• _DATA_:
================================
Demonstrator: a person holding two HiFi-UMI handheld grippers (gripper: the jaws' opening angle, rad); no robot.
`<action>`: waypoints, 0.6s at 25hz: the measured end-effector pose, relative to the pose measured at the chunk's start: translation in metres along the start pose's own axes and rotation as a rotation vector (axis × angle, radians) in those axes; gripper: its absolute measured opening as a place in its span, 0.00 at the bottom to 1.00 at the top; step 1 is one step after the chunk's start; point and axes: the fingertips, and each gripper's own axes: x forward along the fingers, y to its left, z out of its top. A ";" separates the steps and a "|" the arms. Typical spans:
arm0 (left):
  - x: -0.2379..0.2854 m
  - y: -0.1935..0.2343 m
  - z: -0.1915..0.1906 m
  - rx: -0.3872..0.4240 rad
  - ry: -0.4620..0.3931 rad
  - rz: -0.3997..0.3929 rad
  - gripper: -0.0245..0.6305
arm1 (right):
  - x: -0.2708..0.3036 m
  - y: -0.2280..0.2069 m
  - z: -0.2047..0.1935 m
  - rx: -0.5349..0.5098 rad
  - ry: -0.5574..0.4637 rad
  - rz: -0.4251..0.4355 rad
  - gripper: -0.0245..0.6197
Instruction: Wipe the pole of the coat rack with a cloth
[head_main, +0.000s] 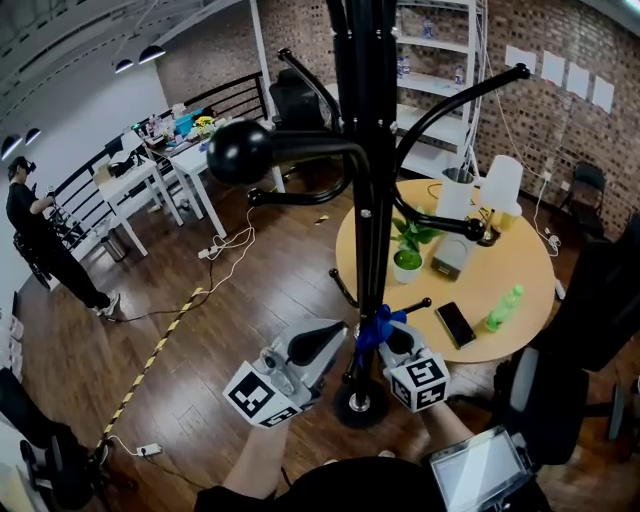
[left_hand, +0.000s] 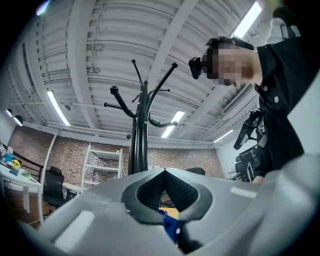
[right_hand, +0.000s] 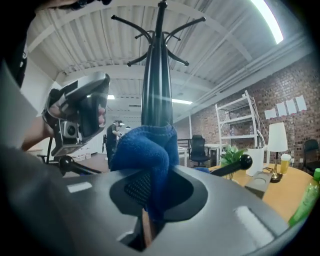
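One cloth (right_hand: 145, 150) pinched at the pole (right_hand: 157, 85).
My right gripper (right_hand: 151, 195) clamps it; only the left gripper view shows my left gripper (left_hand: 165, 174) pressed together.

Your room is brightly, evenly lit by long fluorescent ceiling tubes (left_hand: 58, 107), blown out white in both gripper views. The tall black metal coat-rack pole (right_hand: 157, 95) carries a pale glare streak. Every view bows at the edges with dark corners, and the fuzzy blue cloth (right_hand: 145, 150) sits soft, too near the lens.
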 end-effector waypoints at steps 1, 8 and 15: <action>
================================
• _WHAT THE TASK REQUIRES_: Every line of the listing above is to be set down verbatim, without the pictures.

• _FINISHED EXERCISE_:
Demonstrator: a person holding two HiFi-UMI handheld grippers (gripper: the jaws' opening angle, rad); no robot.
`<action>`: waypoints, 0.6s at 25hz: the measured end-effector pose, relative to the pose measured at the chunk's start: translation in metres along the start pose's own axes and rotation as a rotation vector (axis × angle, radians) in those axes; gripper: its absolute measured opening as a place in its span, 0.00 at the bottom to 1.00 at the top; step 1 is one step after the chunk's start; point and axes: the fingertips, and each gripper's own axes: x forward along the fingers, y to its left, z out of its top. A ";" separates the steps and a "|" the arms. Typical spans:
arm0 (left):
  - x: -0.2379..0.2854 m
  - y: -0.1935..0.2343 m
  - z: -0.1915..0.1906 m
  - rx: -0.3872..0.4240 rad
  - ry: -0.4620..0.3931 rad
  - rz: -0.3997..0.3929 rad
  - gripper: -0.0245..0.6305
arm1 (right):
  - x: -0.2708..0.3036 m
  - y: -0.2280..0.2069 m
  - z: -0.2047..0.1935 m
  - rx: -0.5349..0.5098 rad
  - ry: -0.5574..0.4637 rad
  - rz: -0.4251..0.4355 rad
  - gripper: -0.0245..0.6197
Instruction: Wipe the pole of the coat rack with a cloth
[head_main, +0.000s] 
[left_hand, +0.000s] 
[right_hand, +0.000s] 
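One cloth (right_hand: 145, 150) pinched at the pole (right_hand: 157, 85).
My right gripper (right_hand: 151, 195) clamps it; only the left gripper view shows my left gripper (left_hand: 165, 174) pressed together.

Your room is brightly, evenly lit by long fluorescent ceiling tubes (left_hand: 58, 107), blown out white in both gripper views. The tall black metal coat-rack pole (right_hand: 157, 95) carries a pale glare streak. Every view bows at the edges with dark corners, and the fuzzy blue cloth (right_hand: 145, 150) sits soft, too near the lens.
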 end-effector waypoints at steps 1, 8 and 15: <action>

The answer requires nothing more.